■ **EXERCISE**:
If a line in the listing below has the string "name", copy it out.

[GIVEN MATERIAL Boundary: Start]

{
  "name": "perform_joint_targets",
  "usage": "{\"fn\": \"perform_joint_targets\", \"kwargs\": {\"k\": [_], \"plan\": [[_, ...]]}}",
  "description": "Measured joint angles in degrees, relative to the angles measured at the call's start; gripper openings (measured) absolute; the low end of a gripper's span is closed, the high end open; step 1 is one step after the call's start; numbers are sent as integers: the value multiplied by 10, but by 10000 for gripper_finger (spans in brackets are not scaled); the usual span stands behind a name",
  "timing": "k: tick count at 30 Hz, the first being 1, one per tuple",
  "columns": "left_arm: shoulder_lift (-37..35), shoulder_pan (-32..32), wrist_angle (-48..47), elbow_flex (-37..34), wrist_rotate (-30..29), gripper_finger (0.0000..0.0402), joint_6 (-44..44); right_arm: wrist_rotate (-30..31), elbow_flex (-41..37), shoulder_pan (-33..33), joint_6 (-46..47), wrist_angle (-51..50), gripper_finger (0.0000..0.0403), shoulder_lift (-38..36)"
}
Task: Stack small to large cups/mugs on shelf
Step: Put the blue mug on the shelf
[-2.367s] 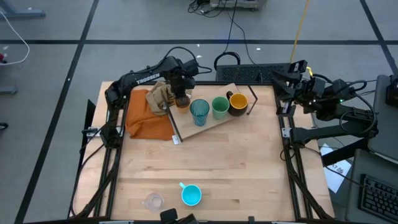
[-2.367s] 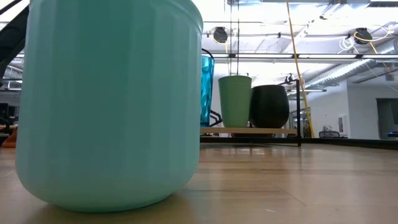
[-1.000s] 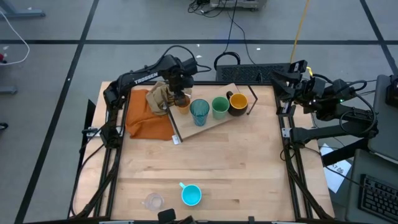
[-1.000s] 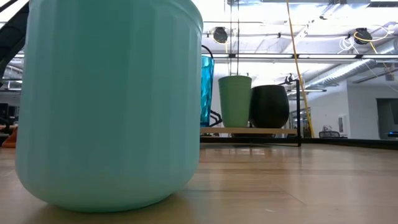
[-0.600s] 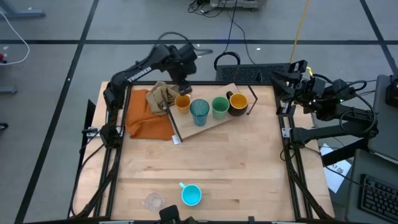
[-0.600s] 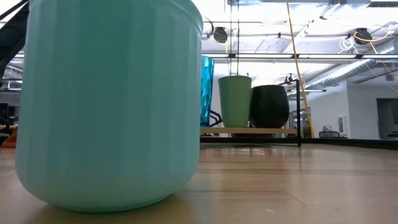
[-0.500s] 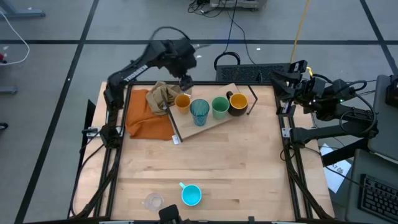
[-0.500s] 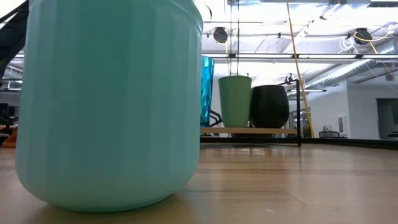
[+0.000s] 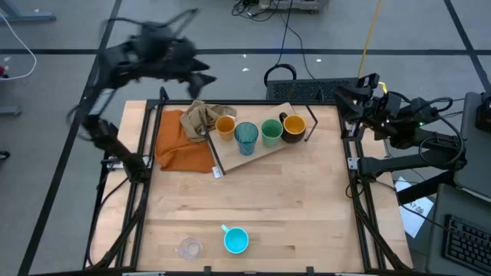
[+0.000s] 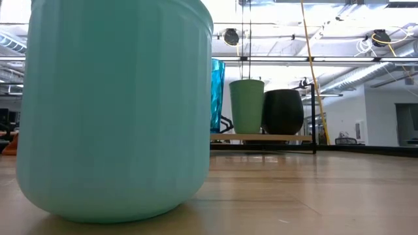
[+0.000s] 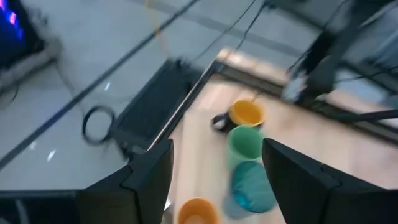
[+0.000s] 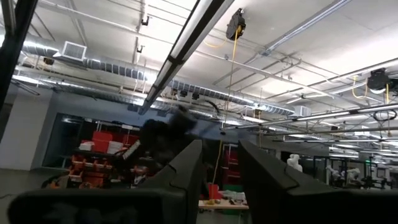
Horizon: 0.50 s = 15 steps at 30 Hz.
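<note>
The shelf [image 9: 265, 142] sits at the table's far side, angled, with four vessels in a row on it; from left you read the orange cup [image 9: 225, 125], the teal tumbler [image 9: 246, 136], the green cup [image 9: 271, 130] and the black mug [image 9: 293, 126] with its yellow-orange inside. Just left of the shelf, the orange cloth [image 9: 182, 144] lies with a tan rag [image 9: 201, 117] bunched on it. What changed: half a second ago your left gripper [image 9: 201, 77] hung just above the orange cup; now it has swung up and away past the table's far-left corner, blurred in motion, fingers spread and holding nothing in the left wrist view. Take that as the orange cup released and standing on its own at the row's left end. Still off the shelf, at the near edge: the clear glass [image 9: 189, 248] and, just right of it, the light-blue mug [image 9: 236, 241], which fills the low view. Likely one of those is your next pick. Far right, the right gripper [image 9: 360, 84] waits folded off the table's far-right corner, fingers slightly apart, empty.
</note>
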Motion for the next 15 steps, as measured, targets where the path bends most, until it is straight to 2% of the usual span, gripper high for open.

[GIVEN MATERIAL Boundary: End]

■ **EXPECTED OUTPUT**:
  "name": "perform_joint_targets",
  "description": "Measured joint angles in degrees, relative to the angles measured at the call's start; gripper openings (measured) absolute; the low end of a gripper's span is closed, the high end open; step 1 is one step after the call's start; numbers are sent as integers: the value multiplied by 10, but by 10000 for gripper_finger (spans in brackets are not scaled); the usual span stands behind a name",

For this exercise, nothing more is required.